▶ **WORK TO BE COMPLETED**:
Look through the lines below and extract any with the word "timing".

Collected data entries
####################

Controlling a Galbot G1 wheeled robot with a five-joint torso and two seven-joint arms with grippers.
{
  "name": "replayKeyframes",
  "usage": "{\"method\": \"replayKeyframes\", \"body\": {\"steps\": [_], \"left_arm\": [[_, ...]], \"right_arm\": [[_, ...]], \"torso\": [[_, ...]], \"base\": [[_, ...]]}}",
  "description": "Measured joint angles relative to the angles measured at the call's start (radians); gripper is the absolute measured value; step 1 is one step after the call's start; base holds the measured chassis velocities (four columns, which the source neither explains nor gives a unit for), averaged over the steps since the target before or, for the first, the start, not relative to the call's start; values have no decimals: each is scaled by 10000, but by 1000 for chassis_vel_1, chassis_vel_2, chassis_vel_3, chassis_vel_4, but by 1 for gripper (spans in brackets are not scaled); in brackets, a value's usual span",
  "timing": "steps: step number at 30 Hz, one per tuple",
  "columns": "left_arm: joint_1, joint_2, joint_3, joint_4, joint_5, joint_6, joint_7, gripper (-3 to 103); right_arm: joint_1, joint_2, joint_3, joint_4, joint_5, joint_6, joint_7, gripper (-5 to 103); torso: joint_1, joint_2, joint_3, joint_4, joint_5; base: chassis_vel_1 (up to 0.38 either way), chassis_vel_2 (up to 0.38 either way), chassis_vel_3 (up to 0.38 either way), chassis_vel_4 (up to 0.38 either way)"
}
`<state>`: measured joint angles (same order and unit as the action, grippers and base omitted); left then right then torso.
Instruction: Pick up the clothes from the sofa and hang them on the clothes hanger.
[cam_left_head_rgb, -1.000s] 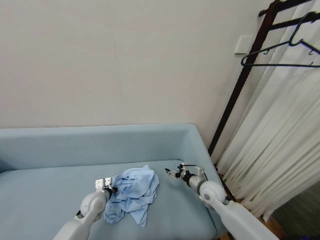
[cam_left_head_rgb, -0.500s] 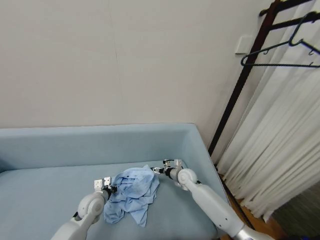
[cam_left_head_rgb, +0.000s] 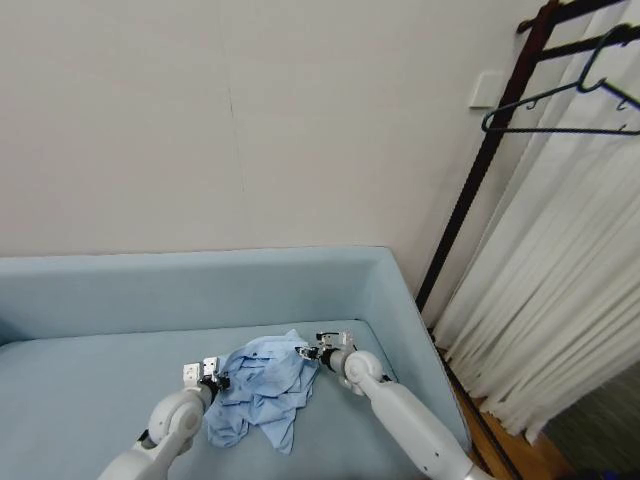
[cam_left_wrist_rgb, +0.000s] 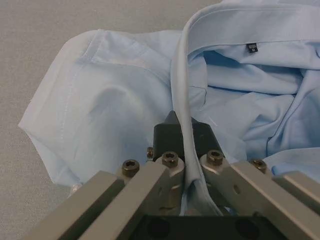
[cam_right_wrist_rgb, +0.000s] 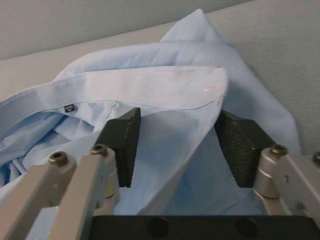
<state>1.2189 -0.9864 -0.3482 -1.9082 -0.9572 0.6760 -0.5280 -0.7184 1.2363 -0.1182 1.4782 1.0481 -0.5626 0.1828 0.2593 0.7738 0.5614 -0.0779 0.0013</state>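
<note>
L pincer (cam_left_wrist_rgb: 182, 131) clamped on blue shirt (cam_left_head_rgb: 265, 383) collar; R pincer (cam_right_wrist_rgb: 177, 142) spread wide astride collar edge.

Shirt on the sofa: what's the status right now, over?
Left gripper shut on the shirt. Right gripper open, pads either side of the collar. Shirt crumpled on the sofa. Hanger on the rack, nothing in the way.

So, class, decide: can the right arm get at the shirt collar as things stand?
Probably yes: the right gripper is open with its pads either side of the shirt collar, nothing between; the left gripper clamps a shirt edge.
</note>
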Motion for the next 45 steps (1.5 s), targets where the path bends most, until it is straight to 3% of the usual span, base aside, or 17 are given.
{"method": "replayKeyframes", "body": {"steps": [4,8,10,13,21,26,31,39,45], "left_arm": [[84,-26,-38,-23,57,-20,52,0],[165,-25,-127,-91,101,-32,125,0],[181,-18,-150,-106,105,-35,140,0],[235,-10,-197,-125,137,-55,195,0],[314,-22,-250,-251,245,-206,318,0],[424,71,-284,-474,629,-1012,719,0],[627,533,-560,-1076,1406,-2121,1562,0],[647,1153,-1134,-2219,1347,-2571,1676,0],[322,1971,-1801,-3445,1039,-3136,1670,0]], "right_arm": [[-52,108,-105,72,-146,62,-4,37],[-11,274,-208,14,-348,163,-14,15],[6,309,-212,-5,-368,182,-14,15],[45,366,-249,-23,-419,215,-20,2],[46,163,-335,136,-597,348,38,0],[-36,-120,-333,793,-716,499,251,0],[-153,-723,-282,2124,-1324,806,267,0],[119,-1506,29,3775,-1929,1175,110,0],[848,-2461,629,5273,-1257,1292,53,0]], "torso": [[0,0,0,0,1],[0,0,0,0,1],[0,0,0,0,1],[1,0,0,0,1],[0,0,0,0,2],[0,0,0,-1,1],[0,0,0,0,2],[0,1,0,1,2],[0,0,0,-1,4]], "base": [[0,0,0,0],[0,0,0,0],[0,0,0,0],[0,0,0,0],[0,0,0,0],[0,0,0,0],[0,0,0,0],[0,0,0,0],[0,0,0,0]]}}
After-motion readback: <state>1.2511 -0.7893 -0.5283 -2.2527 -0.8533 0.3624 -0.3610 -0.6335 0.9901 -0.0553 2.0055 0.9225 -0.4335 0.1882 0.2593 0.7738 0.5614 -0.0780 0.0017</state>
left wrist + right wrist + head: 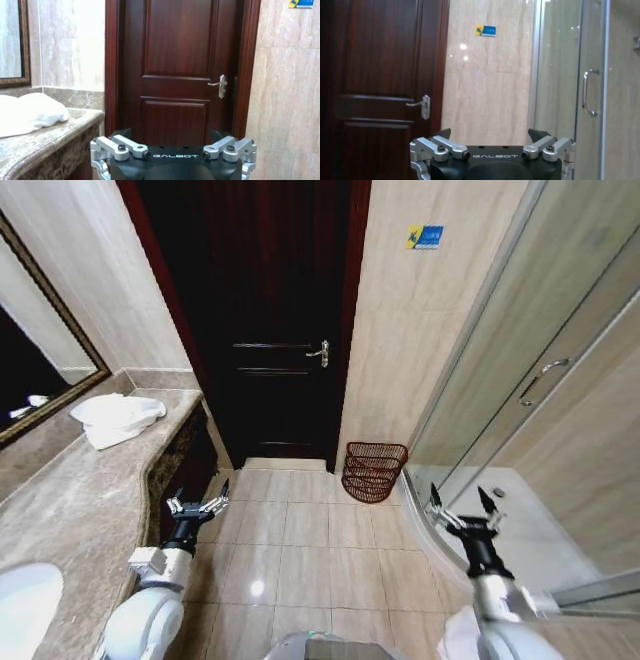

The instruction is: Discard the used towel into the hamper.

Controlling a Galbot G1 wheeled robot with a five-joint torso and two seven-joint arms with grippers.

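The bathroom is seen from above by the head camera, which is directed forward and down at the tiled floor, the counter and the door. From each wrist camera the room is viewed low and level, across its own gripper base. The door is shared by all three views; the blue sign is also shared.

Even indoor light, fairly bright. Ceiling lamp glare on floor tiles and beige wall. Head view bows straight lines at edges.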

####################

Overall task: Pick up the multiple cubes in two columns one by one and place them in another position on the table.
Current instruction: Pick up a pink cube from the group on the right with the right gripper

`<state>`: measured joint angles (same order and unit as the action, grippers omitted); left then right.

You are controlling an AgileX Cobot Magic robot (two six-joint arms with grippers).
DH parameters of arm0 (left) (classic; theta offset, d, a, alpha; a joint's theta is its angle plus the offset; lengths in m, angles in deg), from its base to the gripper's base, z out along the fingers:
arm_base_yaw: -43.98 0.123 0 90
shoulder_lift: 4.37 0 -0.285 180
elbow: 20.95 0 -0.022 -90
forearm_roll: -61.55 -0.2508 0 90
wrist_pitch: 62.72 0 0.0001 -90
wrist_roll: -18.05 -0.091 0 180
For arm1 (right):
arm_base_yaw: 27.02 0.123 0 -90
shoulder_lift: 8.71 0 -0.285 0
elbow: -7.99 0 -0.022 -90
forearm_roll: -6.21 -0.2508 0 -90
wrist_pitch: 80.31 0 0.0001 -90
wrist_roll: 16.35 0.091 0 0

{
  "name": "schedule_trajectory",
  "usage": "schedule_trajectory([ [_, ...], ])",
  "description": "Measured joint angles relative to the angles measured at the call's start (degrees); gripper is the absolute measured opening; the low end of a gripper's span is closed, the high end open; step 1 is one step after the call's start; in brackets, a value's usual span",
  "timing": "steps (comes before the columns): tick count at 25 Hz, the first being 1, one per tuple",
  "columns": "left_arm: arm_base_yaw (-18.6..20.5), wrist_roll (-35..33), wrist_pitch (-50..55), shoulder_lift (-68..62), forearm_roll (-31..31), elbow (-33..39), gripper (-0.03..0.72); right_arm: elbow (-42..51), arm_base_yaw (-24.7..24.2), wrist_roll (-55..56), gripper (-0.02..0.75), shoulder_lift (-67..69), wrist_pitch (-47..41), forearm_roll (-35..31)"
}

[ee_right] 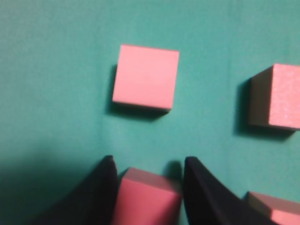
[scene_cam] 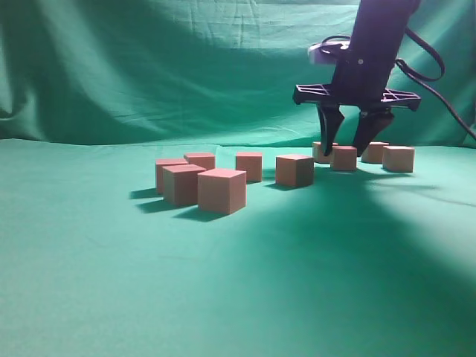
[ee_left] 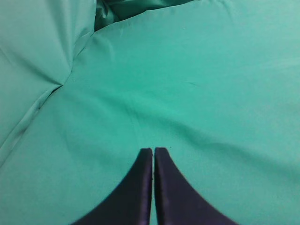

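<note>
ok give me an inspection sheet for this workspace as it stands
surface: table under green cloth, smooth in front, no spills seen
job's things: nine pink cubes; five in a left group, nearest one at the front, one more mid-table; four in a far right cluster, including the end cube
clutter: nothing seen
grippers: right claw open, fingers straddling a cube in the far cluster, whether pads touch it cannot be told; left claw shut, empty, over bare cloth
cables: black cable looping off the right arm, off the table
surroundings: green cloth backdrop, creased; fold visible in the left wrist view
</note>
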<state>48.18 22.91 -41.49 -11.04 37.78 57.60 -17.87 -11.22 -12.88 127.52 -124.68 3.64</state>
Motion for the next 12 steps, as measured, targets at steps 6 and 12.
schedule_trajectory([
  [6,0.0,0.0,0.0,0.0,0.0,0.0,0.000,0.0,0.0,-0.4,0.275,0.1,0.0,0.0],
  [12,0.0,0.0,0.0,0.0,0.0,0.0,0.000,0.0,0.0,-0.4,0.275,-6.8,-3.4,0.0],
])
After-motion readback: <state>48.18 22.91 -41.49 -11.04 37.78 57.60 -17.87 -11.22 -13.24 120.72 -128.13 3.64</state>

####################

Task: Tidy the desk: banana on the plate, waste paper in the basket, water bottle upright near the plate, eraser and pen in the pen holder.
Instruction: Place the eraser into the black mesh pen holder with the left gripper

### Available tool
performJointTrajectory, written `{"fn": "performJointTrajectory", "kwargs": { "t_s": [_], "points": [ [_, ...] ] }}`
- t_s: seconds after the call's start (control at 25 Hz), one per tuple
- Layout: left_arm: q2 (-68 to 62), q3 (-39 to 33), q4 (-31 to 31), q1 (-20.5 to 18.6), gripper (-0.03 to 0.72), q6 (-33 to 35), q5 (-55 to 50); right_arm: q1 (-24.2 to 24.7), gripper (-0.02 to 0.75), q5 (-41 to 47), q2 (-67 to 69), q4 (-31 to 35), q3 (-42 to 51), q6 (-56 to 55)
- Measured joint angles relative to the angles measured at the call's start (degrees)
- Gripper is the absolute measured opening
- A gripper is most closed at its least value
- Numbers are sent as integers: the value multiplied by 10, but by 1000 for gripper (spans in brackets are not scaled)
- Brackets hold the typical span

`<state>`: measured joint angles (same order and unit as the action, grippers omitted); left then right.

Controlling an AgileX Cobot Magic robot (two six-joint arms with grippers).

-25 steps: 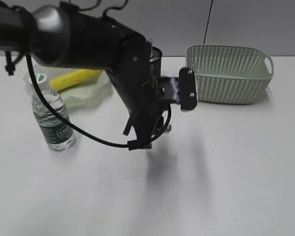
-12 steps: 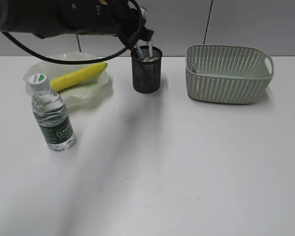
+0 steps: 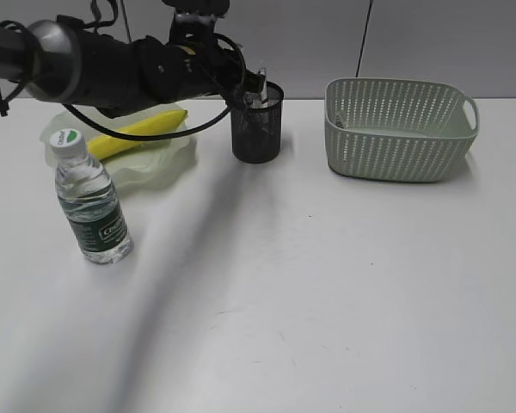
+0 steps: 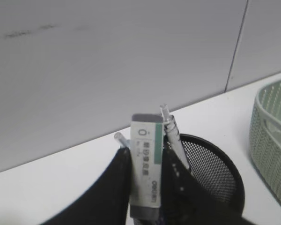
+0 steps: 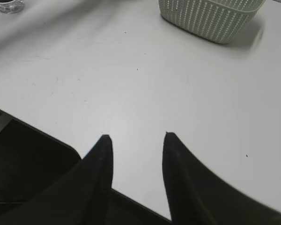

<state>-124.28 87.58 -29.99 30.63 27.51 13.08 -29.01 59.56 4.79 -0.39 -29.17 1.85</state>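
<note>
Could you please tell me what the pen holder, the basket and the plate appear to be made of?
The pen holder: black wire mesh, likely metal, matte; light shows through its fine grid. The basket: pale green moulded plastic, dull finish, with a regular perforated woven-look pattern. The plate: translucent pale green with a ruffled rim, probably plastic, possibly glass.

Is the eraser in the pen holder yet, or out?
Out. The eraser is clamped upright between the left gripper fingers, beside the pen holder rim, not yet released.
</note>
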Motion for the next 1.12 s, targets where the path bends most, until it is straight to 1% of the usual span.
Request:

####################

▶ **OUTPUT FOR THIS EXERCISE**:
  "timing": "steps: step number at 30 Hz, one per tuple",
  "timing": "steps (comes before the columns): tick count at 25 Hz, the first being 1, one per tuple",

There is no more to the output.